Although Grenada is blessed with a rich and diverse history spanning several centuries, beginning with our Amerindian ancestors unto the pre-Columbian era up to 1498, when Grenada was discovered as part of the European expansionist movement, and slavery was established as the vehicle for building European wealth and prosperity; followed by colonialism, the Fedon rebellion, indentureship, the Marryshow era of the 1940–50s and 60s, statehood, including Gairy’s Social Revolution of 1950–1, onto independence in 1974, then the overthrow of Gairy by the Bishop’s communist revolution in 1979, and the implosion of his organisation (the People’s Revolutionary Government) in 1983, which led to the invasion or rescue mission by the Americans (take your pick) in 1983, and the return to democracy in 1984 through the astuteness of the late Governor General — Sir Paul Scoon; and yet, for all of the above Grenada does not appear to have many, if any heroes.

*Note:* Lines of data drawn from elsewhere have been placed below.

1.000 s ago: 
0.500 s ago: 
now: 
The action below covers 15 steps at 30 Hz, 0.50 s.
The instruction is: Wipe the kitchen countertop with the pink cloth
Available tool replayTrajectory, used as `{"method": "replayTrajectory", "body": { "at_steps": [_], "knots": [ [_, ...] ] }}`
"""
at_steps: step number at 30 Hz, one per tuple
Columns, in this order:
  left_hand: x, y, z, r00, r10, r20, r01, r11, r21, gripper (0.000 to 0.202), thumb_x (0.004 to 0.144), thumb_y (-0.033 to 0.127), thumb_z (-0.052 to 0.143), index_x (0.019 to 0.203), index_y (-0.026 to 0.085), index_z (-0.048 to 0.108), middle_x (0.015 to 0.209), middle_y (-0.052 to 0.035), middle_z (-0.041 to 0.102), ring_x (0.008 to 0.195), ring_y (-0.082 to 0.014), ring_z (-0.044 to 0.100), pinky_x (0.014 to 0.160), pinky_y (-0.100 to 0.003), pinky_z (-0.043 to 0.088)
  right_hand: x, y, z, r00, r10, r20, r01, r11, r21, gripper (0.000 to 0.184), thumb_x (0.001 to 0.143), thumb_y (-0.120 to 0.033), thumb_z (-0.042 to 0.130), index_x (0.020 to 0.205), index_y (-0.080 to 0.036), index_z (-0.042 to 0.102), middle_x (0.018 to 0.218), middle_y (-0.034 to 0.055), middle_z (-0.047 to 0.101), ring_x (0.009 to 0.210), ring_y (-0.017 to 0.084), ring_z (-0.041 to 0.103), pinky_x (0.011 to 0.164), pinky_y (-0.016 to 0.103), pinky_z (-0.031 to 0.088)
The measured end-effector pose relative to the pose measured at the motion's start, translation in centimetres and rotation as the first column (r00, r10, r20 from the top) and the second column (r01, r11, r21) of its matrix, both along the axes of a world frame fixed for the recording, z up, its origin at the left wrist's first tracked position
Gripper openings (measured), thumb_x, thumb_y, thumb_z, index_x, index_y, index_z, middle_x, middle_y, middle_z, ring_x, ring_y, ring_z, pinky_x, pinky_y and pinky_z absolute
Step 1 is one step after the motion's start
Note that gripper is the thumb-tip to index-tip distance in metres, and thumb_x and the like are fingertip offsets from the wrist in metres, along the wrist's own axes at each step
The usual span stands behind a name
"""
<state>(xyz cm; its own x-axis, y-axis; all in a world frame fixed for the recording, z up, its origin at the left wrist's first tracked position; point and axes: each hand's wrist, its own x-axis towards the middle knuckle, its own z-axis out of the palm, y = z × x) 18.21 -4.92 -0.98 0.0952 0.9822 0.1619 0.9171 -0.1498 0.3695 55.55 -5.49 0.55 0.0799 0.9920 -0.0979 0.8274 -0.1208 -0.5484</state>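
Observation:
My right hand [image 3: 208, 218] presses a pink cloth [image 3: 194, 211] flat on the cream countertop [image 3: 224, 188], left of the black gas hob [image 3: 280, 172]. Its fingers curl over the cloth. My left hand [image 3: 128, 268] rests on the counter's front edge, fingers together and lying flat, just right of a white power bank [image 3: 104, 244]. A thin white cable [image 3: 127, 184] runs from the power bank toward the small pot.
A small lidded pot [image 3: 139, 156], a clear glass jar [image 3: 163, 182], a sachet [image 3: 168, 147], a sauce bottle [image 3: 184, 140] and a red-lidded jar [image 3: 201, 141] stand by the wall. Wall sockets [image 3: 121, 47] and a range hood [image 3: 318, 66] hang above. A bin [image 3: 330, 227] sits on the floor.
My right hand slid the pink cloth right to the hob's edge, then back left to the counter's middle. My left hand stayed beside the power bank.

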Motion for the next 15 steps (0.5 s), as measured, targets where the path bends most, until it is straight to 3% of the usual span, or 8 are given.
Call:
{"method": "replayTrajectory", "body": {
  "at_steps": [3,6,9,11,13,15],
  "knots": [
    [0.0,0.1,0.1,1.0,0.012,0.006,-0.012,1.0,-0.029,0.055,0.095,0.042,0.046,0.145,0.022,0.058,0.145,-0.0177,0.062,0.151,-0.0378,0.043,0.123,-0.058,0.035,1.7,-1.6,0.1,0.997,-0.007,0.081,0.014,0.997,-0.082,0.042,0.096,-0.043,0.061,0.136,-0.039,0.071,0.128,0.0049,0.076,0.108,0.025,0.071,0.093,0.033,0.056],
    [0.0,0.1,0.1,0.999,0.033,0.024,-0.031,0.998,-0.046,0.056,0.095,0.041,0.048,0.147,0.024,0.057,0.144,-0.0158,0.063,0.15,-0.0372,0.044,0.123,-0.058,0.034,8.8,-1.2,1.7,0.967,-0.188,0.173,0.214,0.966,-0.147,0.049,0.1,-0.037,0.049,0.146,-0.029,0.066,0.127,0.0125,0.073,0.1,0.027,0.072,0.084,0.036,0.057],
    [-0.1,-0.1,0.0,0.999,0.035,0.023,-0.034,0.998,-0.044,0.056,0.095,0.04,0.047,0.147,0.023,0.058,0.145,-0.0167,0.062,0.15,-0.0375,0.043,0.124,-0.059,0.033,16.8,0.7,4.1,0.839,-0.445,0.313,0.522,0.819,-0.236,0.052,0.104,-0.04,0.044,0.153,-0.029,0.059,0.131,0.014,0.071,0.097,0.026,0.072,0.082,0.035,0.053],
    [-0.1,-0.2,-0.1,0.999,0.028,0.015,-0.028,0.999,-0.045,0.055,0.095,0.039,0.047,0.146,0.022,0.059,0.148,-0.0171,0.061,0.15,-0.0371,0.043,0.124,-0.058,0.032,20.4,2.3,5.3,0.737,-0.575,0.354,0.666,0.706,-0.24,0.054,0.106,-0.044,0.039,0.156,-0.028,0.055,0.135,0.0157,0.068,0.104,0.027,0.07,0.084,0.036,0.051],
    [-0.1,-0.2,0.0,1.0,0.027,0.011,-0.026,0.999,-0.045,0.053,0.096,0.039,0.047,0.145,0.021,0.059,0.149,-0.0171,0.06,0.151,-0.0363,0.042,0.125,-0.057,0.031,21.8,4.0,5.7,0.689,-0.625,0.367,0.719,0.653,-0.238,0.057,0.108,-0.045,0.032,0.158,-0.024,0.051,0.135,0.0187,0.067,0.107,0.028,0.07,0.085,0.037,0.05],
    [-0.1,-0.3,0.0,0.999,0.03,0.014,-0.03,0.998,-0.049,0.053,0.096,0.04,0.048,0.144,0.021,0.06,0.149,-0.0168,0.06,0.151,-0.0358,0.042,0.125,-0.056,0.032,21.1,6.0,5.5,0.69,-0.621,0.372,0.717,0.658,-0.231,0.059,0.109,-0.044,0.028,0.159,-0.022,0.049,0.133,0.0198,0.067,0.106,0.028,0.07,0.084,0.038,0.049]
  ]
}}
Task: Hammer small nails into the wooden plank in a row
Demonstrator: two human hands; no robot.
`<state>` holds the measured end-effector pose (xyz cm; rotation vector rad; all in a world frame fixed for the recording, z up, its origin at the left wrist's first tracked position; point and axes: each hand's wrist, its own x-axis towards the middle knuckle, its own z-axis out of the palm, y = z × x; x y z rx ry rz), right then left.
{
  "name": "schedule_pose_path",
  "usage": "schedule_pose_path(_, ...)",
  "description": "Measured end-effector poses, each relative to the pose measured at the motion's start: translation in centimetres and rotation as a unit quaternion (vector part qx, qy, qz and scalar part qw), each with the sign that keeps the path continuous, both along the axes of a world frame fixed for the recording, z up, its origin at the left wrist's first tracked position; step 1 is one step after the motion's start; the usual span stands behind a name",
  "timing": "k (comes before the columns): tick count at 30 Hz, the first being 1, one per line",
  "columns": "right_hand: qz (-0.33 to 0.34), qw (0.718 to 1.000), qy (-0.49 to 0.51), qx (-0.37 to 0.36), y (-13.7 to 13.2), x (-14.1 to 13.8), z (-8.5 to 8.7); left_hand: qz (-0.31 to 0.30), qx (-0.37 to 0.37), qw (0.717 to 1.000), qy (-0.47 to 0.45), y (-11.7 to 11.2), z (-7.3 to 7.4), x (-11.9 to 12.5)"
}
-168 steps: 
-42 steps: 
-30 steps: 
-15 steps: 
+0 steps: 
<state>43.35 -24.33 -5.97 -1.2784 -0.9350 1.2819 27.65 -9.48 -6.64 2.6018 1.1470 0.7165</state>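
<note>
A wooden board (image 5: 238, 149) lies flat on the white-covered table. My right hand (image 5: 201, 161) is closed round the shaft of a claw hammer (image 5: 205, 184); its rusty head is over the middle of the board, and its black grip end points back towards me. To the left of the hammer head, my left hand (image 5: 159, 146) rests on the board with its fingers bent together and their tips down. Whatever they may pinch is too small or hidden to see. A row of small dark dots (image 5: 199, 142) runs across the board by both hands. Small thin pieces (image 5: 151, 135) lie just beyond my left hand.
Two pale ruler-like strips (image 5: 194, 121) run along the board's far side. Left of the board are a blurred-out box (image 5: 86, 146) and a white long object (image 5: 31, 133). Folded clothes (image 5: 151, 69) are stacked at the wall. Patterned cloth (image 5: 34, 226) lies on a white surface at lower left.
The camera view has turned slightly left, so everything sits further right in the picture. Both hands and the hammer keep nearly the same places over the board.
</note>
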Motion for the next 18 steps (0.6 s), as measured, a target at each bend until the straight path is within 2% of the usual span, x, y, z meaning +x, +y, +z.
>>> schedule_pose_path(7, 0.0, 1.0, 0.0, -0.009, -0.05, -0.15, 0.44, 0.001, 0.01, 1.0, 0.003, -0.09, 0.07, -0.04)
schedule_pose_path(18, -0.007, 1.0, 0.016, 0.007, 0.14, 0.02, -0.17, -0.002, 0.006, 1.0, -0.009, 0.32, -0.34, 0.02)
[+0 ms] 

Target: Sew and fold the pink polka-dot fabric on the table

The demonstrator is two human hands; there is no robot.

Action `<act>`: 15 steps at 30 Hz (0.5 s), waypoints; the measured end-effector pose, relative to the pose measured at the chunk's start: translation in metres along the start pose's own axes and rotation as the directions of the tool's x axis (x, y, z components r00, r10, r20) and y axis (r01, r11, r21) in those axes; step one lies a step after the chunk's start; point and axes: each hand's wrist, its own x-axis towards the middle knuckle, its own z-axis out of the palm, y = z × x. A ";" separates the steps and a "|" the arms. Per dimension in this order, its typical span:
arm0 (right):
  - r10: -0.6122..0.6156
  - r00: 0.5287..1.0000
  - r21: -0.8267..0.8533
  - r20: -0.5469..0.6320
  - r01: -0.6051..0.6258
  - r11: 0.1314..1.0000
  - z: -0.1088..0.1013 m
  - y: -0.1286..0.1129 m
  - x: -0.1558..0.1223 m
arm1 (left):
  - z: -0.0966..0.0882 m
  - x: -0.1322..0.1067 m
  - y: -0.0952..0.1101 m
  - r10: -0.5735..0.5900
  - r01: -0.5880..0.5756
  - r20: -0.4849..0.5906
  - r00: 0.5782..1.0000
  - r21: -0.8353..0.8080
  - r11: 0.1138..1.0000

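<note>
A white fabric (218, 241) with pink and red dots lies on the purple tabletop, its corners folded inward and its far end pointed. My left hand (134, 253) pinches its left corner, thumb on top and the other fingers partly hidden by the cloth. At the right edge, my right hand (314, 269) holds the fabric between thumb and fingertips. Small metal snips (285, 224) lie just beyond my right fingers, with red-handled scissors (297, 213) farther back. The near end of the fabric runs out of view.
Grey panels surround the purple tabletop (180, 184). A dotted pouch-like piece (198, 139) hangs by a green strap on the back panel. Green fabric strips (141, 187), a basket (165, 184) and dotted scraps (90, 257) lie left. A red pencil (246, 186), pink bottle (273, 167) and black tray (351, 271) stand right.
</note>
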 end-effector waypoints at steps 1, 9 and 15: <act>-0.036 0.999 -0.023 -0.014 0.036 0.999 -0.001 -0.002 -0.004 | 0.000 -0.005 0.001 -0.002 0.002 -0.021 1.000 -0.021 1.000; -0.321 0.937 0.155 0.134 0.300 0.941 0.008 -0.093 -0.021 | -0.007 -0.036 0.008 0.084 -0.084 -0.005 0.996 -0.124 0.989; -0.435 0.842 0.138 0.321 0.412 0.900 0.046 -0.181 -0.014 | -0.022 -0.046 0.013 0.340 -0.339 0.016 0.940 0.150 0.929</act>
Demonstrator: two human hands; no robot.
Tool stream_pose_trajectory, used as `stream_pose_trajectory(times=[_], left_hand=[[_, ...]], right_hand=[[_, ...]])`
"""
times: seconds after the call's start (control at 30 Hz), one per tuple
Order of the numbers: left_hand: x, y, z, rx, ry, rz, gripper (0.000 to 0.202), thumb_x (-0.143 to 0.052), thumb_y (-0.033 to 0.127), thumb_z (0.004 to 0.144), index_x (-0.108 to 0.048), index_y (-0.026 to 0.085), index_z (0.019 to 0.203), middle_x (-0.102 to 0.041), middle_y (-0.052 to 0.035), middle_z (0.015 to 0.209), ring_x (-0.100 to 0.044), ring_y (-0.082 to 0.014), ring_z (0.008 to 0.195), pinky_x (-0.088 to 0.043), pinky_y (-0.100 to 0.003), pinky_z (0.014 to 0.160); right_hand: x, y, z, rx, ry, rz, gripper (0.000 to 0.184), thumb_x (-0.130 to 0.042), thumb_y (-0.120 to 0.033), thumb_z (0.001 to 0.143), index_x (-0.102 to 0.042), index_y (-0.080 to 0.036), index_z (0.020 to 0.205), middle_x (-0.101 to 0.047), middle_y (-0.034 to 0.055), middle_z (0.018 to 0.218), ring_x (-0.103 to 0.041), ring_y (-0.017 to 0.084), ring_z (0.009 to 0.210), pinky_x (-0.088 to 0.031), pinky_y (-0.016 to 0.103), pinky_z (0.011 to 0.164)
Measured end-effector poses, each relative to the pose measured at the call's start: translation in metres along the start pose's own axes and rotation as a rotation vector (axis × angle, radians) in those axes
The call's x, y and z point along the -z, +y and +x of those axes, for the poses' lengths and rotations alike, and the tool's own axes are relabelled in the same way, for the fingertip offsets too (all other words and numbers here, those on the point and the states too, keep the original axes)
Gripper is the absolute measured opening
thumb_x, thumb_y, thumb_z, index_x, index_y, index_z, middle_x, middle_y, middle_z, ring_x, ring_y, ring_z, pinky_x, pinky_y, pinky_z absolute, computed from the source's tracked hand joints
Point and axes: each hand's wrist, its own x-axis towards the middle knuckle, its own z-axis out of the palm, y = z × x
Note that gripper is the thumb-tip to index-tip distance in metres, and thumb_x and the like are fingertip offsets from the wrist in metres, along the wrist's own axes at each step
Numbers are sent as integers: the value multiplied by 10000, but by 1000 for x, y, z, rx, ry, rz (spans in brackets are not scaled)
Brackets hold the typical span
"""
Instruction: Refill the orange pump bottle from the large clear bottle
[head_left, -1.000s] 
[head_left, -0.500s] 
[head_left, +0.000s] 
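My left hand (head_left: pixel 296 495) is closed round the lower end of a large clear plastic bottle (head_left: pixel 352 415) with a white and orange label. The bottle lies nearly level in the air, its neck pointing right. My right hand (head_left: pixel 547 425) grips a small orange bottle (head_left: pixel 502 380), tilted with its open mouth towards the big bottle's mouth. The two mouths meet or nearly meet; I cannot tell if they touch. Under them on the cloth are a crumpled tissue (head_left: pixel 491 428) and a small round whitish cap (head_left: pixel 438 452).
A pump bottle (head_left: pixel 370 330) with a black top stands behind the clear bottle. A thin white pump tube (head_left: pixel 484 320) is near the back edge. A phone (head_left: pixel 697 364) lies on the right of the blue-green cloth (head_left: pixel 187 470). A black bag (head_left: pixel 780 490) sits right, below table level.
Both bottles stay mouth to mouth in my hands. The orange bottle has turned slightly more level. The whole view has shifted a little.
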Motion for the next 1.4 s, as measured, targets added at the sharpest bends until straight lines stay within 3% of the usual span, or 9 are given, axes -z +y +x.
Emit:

This dilemma in the Sentinel’s view, could be as a result of the absence of documented events (history) as researched and recorded by Grenadians. Apart from George Brizan, Beverley Steele and within recent times, “Island Caribs and French Settlers in Grenada” by John Angus Martin, not much is written on contemporary Grenadian history, for example not many of our primary, secondary and tertiary students, and for that matter adults under 40 years know much, if anything, about Gairy’s Social Revolution including SKY RED and Bishop’s Communist revolution (1979–83), and their consequential influence and effect on present-day Grenadians who experienced these traumatic events.
It could be argued that heroes emerge out of the crucible of time as outstanding patriots and trailblazers. At this point in time the names emerging from the crucible are Fedon, Louis La Grenade, Donavan, Marryshow, Gairy and Bishop — all connected to politics, as if politics alone could build a nation. In fact in the Sentinel’s view, our local and regional politics are the most divisive element in Caribbean unity. Take for example CARICOM, after 40 years in existence, and supposedly the successor to the dismantled West Indian Federation in 1962, by Norman Manley of Jamaica and Eric Williams of Trinidad and Tobago, our regional approach to Caribbean and world affairs is still insular and a pipe dream, with little prospect for change in the near future, given the personalities and political agendas of our present crop of regional politician, despite the compelling demands for regional cohesion in order to successfully compete in a polarized world.
It is for this reason that the Foundation which was established in 1994 and bears the name of Wilfred (Willie) Redhead, who was a playwright, public servant, columnist, author, scouts and prison Commissioner for both Grenada and Barbados, astronomer, historian and guardian of our cultural heritage – in short, a Grenadian hero and a RENAISSANCE MAN, is highlighted, in order to recall the life and times of this revered Grenadian, whose name would otherwise have disappeared into the forgotten dust-bin of Grenadian history.
There are other outstanding Grenadinas who could be included in this category, who are now departed and long forgotten, such as Dr. L.M. Commissiong (Physician, satirist and poet), in education — J.W Fletcher, who fortunately has a school named after him, in the clergy – the late Archbishop of the West Indies, Sir Cuthbert Woodroofe; and in law and jurisprudence, the late Professor Randy McIntosh. It must not go unmentioned, much to the credit of the then governments that our only tertiary institution has been named after T. A. Marryshow and our international airport in honour of Maurice Bishop.
Among the living, there are many Grenadians who could be possible unsung heroes, but the Sentinel would like to take this opportunity to salute, no other than a media personality — LESLIE PIERRE by name.
Leslie is one of the founding members of the Willie Redhead Foundation, and it was at his office, then on Melville Street, St. George’s, that the Foundation blossomed and grew. His newspaper, the VOICE and others, gave the organization in the early days and up to today, a voice and a public platform to bring our concerns regarding our natural and cultural heritage to the Grenadian public.
Besides being a newspaper editor and publisher, Leslie was in his earlier years a scouts commissioner — successor to Willie Redhead (skipper), was involved in publishing the TORCHLIGHT newspaper during the revolution which led to his arrest and imprisonment by the People’s Revolutionary Government (PRG), president of the Grenada Media Workers Association (MWAG), president of the Jaycees and the St. George’s Rotary Club; was involved in the formation of Rotaract, was an independent delegate on the international whaling commission (Green Peace), and organized and managed the Caribbean Archaeological Society conference held in Grenada in 1999, under the auspices of the Willie Redhead Foundation.
At present, Leslie is not enjoying the best of health, and it is in this regard that the President, management and members of the Willie Redhead Foundation join in wishing him a speedy recovery, and hope that his wife Clytie and his family are coping. The Sentinel also joins in sending best wishes, and for the return to good health of a Grenadian Patriot, and one of our many unsung heroes.